**WHAT THE TASK REQUIRES:** Within the listing below, please show every line carrying the string "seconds".
(DATA Opens)
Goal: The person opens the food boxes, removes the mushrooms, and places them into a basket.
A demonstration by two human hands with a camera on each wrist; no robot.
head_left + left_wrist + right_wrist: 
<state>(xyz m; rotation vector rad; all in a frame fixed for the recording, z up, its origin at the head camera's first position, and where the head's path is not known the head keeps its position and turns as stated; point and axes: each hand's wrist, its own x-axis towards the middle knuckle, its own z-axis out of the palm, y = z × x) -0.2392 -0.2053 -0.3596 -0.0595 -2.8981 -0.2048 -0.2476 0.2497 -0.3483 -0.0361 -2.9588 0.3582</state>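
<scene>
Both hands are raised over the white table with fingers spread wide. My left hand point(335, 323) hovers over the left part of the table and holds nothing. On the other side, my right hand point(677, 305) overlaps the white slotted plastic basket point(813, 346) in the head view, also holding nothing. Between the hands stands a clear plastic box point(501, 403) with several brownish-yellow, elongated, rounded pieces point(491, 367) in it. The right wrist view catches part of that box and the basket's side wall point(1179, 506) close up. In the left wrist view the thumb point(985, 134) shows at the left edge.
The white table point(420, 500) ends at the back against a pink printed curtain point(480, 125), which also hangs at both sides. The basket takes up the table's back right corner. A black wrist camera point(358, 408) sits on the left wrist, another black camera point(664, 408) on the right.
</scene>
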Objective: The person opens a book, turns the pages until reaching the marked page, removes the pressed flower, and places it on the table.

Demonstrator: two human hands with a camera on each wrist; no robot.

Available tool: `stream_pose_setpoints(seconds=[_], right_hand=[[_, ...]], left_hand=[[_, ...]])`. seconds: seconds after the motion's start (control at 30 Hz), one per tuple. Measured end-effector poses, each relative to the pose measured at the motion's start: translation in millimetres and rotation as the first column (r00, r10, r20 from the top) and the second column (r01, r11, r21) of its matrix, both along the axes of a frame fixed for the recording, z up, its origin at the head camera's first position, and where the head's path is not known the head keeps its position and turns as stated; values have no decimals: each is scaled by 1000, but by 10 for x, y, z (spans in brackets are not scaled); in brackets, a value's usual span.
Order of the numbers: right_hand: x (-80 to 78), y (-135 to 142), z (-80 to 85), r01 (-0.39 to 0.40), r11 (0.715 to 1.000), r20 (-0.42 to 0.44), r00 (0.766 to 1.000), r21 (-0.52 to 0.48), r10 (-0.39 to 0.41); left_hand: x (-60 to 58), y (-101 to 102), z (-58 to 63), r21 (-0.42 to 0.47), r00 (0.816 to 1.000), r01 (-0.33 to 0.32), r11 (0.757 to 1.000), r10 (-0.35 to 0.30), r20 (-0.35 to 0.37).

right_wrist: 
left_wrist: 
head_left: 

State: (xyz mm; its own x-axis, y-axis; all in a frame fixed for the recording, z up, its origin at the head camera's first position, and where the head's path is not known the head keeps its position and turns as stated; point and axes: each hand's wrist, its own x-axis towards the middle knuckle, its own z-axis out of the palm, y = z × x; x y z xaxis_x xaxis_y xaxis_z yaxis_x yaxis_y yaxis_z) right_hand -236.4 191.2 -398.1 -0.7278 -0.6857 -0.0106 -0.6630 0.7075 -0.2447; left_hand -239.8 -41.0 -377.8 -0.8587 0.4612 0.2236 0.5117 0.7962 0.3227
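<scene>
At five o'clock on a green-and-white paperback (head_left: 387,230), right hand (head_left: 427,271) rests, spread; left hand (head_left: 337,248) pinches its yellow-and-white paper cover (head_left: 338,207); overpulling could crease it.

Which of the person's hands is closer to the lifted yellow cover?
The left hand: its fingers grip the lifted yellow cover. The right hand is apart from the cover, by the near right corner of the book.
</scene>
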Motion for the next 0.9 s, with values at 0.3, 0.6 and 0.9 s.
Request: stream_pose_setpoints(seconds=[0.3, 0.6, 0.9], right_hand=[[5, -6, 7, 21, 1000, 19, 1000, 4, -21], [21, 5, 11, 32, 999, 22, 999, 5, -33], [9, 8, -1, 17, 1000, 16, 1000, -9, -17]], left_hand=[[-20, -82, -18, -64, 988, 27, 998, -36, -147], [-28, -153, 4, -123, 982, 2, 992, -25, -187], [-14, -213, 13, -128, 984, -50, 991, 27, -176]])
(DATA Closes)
**WRITTEN SOLUTION:**
Available tool: `stream_pose_setpoints(seconds=[_], right_hand=[[_, ...]], left_hand=[[_, ...]])`. seconds: seconds after the motion's start (control at 30 Hz), one per tuple. Measured end-effector poses, each relative to the pose measured at the motion's start: translation in millimetres and rotation as the first column (r00, r10, r20 from the top) and the second column (r01, r11, r21) of its matrix, both along the axes of a frame fixed for the recording, z up, its origin at the head camera's first position, and where the head's path is not known the head keeps its position and turns as stated; values have no decimals: each is scaled by 1000, but by 10 for x, y, z (spans in brackets are not scaled); in brackets, a value's usual span.
Request: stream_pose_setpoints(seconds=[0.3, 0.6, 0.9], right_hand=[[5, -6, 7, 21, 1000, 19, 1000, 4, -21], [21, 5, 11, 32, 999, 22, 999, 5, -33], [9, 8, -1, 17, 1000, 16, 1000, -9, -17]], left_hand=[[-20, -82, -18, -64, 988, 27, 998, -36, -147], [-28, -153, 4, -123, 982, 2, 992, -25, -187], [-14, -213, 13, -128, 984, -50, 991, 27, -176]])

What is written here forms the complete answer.